● Requirement
Please restate the lines shown below exactly, every one of them.

● Data segment
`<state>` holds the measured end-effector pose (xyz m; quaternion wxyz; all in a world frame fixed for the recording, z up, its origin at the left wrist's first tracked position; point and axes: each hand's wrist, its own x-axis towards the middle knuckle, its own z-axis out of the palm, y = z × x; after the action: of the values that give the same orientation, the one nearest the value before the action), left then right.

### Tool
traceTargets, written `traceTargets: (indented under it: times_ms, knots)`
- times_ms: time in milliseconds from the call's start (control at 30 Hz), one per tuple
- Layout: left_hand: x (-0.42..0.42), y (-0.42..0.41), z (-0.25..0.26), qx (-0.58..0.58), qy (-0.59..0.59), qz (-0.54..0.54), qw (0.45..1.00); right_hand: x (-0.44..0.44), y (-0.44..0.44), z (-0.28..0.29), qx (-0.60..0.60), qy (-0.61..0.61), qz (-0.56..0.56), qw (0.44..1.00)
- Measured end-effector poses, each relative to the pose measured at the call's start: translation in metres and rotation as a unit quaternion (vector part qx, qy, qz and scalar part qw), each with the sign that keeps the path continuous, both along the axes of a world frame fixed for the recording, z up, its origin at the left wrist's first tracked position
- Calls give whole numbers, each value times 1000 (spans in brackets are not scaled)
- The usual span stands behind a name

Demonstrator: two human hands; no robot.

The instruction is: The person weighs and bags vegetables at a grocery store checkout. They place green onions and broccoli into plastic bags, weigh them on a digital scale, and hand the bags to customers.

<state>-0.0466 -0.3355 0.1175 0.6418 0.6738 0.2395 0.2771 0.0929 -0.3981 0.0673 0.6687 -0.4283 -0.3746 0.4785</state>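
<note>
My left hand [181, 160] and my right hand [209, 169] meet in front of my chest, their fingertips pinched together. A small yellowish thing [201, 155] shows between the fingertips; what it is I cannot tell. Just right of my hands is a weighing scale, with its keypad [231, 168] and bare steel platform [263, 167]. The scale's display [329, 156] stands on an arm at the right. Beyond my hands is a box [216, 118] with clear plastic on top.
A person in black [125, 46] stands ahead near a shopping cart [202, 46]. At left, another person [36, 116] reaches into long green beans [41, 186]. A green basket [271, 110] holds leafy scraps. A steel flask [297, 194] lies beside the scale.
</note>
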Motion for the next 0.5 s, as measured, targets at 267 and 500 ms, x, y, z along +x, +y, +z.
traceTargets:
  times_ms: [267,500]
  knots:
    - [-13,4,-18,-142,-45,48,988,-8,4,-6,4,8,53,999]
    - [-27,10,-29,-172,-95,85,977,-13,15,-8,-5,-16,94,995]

● Your response
`<state>` holds the measured end-effector pose (xyz m; quaternion wxyz; all in a world frame fixed for the recording, z up, its origin at the left wrist's first tracked position; point and axes: each hand's wrist, its own x-axis towards the middle knuckle, its own z-axis out of the palm, y = z × x; after the action: of the values that give the same orientation, the one nearest the value before the action), left then right.

### Tool
traceTargets, written `traceTargets: (indented under it: times_ms, knots)`
- times_ms: time in milliseconds from the call's start (control at 30 Hz), one per tuple
- Layout: left_hand: x (-0.42..0.42), y (-0.42..0.41), z (-0.25..0.26), qx (-0.58..0.58), qy (-0.59..0.59), qz (-0.54..0.54), qw (0.45..1.00); right_hand: x (-0.44..0.44), y (-0.44..0.44), z (-0.28..0.29), qx (-0.60..0.60), qy (-0.61..0.61), qz (-0.56..0.56), qw (0.44..1.00)
- Measured end-effector poses, each relative to the pose measured at the call's start: translation in metres and rotation as a unit quaternion (vector part qx, qy, qz and scalar part qw), each with the sign that keeps the path continuous, both along the axes of a world frame fixed for the recording, z up, its origin at the left wrist's first tracked position
- Calls give whole numbers, each value times 1000 (spans in brackets are not scaled)
- The usual span stands behind a name

Demonstrator: two human hands; no robot.

The instruction is: The person weighs and bags vegetables at a grocery store checkout. They place green onions and broccoli into plastic bags, weigh them on a digital scale, and hand the bags to customers.

<state>-0.0466 -0.3355 0.1175 0.6418 0.6738 0.2395 0.2771 0.0929 -0.3981 0.0673 0.6687 -0.4283 -0.3746 0.4785</state>
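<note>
My left hand [181, 160] and my right hand [209, 169] meet in front of my chest, their fingertips pinched together. A small yellowish thing [201, 155] shows between the fingertips; what it is I cannot tell. Just right of my hands is a weighing scale, with its keypad [231, 168] and bare steel platform [263, 167]. The scale's display [329, 156] stands on an arm at the right. Beyond my hands is a box [216, 118] with clear plastic on top.
A person in black [125, 46] stands ahead near a shopping cart [202, 46]. At left, another person [36, 116] reaches into long green beans [41, 186]. A green basket [271, 110] holds leafy scraps. A steel flask [297, 194] lies beside the scale.
</note>
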Motion for the next 0.5 s, as measured, targets at 267 and 500 ms, x, y, z along +x, +y, +z.
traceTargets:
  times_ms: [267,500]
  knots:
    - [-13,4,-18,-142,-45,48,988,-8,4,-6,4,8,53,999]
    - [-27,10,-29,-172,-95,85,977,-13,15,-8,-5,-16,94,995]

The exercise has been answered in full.